2.  Assessment of Talent

  • Sometimes it’s clear early on how talented a horse is. For others, their development into a top-class racehorse can take several months, or even years. A racing manager treats each horse as an individual and makes decisions to bring the horse along at its own pace.
  • Racing managers communicate with every trainer several times a week to assess the progress of each and every horse. They also travel to various venues throughout the year to watch our horses train and to ask questions like “Is this the best place for this horse to be?” and “Are we putting him in the best position to achieve success?”
  • A good racing manager is always looking to improve horses, giving them the best chance to find the winner’s circle. That could mean changing surfaces, venues, trainers, level of competition, etc. Sometimes it means changing nothing and giving a horse time to develop and mature.
  • A big part of assessing talent is knowing your horse. I’ll dive deeper into this subject when discussing the topic of “What the Individual Horse Tells Us” in the video blog series.

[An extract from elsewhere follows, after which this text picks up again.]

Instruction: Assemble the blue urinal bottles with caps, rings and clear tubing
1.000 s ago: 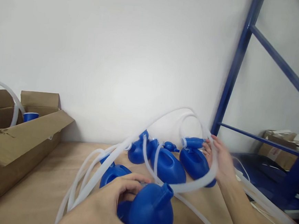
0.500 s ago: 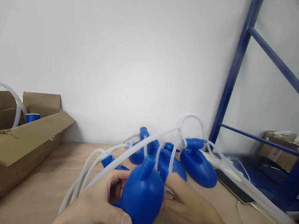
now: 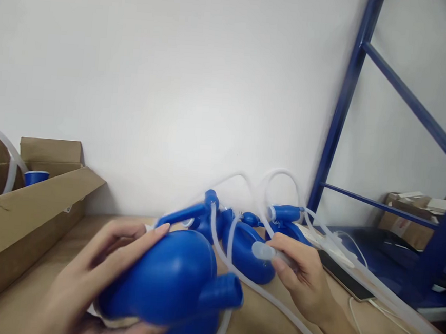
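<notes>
My left hand (image 3: 94, 275) grips a blue plastic bottle (image 3: 167, 281) low in the middle of the view, its short spout (image 3: 223, 291) pointing right. My right hand (image 3: 299, 281) pinches the open end of a clear white tube (image 3: 264, 251), held a little above and to the right of the spout. The tube's end and the spout are apart. Behind them several more blue bottles (image 3: 246, 243) with tubes attached lie on the wooden table (image 3: 36, 286).
An open cardboard box (image 3: 22, 213) at the left holds a blue cup (image 3: 36, 177) and a tube. A blue metal rack (image 3: 338, 124) stands at the right. A dark tablet (image 3: 343, 279) lies near loose tubes and cardboard boxes (image 3: 408, 212) on the right.
The bottle turned from spout up to spout pointing right. My right hand let go of the bottle's side and now holds the tube's end near the spout.
</notes>
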Available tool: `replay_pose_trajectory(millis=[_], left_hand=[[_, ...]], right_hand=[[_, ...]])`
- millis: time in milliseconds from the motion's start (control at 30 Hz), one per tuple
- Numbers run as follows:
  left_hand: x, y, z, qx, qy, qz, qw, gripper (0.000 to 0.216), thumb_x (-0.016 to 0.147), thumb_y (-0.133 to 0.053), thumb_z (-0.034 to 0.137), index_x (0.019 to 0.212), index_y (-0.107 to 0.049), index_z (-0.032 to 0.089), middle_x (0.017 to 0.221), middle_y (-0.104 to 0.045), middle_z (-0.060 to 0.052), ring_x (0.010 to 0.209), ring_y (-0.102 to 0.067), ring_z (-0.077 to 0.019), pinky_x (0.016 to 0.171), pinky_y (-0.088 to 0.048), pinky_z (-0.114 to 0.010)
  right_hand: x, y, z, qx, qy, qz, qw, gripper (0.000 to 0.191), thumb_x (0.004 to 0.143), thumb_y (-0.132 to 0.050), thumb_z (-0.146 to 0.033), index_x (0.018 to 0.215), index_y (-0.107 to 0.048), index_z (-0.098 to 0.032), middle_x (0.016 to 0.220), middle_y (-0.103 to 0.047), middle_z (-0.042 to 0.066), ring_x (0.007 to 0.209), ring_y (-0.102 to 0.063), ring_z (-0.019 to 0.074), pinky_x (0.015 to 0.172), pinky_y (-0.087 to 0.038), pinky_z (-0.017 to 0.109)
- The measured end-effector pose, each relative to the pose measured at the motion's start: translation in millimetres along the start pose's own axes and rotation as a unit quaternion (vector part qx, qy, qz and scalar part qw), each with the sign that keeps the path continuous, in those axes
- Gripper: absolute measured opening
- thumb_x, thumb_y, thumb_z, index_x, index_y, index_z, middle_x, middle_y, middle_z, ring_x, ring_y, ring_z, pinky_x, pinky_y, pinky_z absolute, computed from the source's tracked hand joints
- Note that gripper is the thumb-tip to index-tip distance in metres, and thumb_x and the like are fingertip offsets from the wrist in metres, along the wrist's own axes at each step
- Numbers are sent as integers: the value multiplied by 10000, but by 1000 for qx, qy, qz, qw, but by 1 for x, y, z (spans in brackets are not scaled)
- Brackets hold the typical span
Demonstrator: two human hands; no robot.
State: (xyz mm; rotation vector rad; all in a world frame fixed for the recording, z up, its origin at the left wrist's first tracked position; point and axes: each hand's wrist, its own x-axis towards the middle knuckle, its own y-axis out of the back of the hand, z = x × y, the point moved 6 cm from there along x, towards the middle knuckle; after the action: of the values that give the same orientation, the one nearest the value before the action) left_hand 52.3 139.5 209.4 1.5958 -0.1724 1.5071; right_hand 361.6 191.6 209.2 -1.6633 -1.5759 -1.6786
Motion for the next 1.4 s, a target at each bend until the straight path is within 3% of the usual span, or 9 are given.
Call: replay_pose_trajectory(millis=[167, 333, 567, 700, 833, 967, 1167, 1300, 1400], left_hand=[[10, -7, 18, 136, -133, 12, 982, 683, 987, -640, 284, 1614, -401, 406, 1257, -530, -84, 1112, -619, -260, 982, -531, -343], [8, -8, 26, 131, -158, 24, 978, 715, 985, -653, 168, 1631, -391, 326, 1281, -540, -102, 1144, -605, -254, 1040, -471, -354], [5, -18, 27, 135, -211, -2, 968, 702, 992, -645, 120, 1634, -391, 250, 1305, -554, -121, 1236, -538, -288, 1107, -409, -388], [-1, -27, 24, 169, -237, -57, 955, 610, 1047, -542, 152, 1630, -397, 259, 1387, -582, -99, 1283, -495, -313, 1158, -353, -454], [-6, -31, 26, 168, -241, -70, 953, 575, 1043, -551, 167, 1600, -448, 269, 1360, -608, -86, 1249, -511, -329, 1157, -346, -523], [-6, -36, 26, 117, -244, -43, 962, 533, 997, -617, 163, 1518, -550, 258, 1327, -586, -111, 1219, -540, -330, 1076, -431, -497], [1, -39, 27, 48, -189, 11, 981, 546, 936, -667, 118, 1461, -572, 236, 1263, -612, -107, 1188, -582, -300, 1037, -518, -455], [2, -34, 26, 4, -153, 32, 988, 686, 877, -793, 169, 1499, -505, 209, 1245, -680, -97, 1195, -624, -288, 1011, -576, -412], [-1, -36, 27, 16, -160, 34, 986, 532, 871, -825, 272, 1360, -620, 231, 1271, -677, -95, 1196, -641, -297, 1039, -577, -438]], right_hand=[[-9, -8, -1, -9, -13, -29, 999, 378, 986, -498, -197, 1314, -685, -223, 667, -676, -26, 490, -562, 124, 482, -415, 221], [-7, -15, -16, -23, 10, -92, 995, 381, 970, -458, -164, 1247, -716, -210, 970, -794, 37, 807, -750, 172, 706, -553, 248], [-9, -25, -17, -77, -14, -139, 987, 437, 948, -412, -118, 1264, -698, -216, 1022, -792, 36, 821, -747, 168, 679, -504, 259], [-10, -26, -20, -95, -1, -182, 979, 326, 1043, -492, -277, 1314, -669, -247, 986, -760, 33, 724, -696, 160, 606, -436, 262], [-7, -23, -25, -74, 32, -184, 980, 379, 1135, -387, -406, 1033, -698, -216, 799, -691, -13, 639, -628, 115, 569, -363, 250], [-6, -20, -27, -56, 52, -132, 988, 487, 1151, -328, -318, 714, -492, -179, 631, -526, -40, 543, -482, 77, 551, -315, 242], [-6, -16, -26, -90, 32, -63, 993, 455, 1121, -372, -248, 674, -308, -192, 564, -357, -65, 485, -336, 65, 500, -256, 236], [-5, -17, -27, -89, 2, -59, 994, 482, 1119, -392, -288, 654, -311, -186, 535, -383, -63, 468, -346, 64, 480, -244, 242], [-6, -16, -30, -83, -21, -37, 996, 497, 1124, -359, -280, 635, -330, -193, 525, -421, -48, 463, -384, 81, 490, -269, 258]])
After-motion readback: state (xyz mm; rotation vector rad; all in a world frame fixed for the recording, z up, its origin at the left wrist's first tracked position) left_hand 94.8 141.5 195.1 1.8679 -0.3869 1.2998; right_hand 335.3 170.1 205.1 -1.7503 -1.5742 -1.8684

3. Putting Horses in Positions to Win

  • Trainers are the people with the horses day in and day out, but they don’t call all the shots on their own. A good racing manager believes in a team approach, and works with the racing management team to make the best decisions for each runner.
  • Responsible racing managers largely consider input from trainers, but they also rely on industry experts, data, and industry trends. They consider the pedigree, body type, attitude, and long term goal for each horse when making decisions.
  • Most horses, managed and spotted wisely, can progress to very successful careers. Sometimes horses have to run for a claiming tag; that’s part of the game. Sometimes you take shots in stakes races and that leads to even greater success and glory. A racing manager’s institutional knowledge helps with these decisions.
  • Developing horses can be a patience tester. Some of the best runners don’t even start competing until their 3- or 4-year-old years, but go on to achieve high levels of success on the racetrack.

4. Analyzing Trends

  • There’s a plethora of data available to assist in racehorse management – another one of the variety of factors that play into a racing manager’s race selection and management.
  • WPT utilizes Ragozin numbers to help us notice trends during a horse’s career. These numbers are also a very beneficial tool to use when considering competition and determining surface preferences. We consult with a Ragozin Sheets expert to supplement our race placement analysis and performance assessments.
  • Many racing managers also look at Beyer Figures when formulating race plans, to see how their runners stack up against the competition.  
  • Racing managers also look at pedigree trends when spotting (deciding where to place) horses. You’ll often see a young sire jump up and have a number of horses excel at two-turn distances. A good racing manager is trained to recognize these types of trends and apply them in decision making.
  • Jockey selection can be a hot topic of discussion. Even with good horses, you’re not always going to secure the same jock race in and race out. It’s a dynamic process, with agents and trainers heavily involved. Sometimes you find somebody (not always a household name) who clicks with a horse. Again, it’s all about knowing the horse. Some horses are bush button to ride. Others only succeed with certain pilots.

5. Maintaining Good Communication

  • A good racing manager is committed to representing owners and managing the horses as if they were his/her own.
  • Racing managers should not be afraid to ask tough questions when they talk to trainers and industry associates. Sometimes you don’t always hear what you’d like, but open, honest communication is imperative. In turn, racing managers should keep owners abreast of situations for better or for worse in a timely manner.
  • Without trust, you have nothing. A good racing manager trusts each and every trainer on the team to do the best job they possibly can to care for the runners and develop them into top-notch racehorses.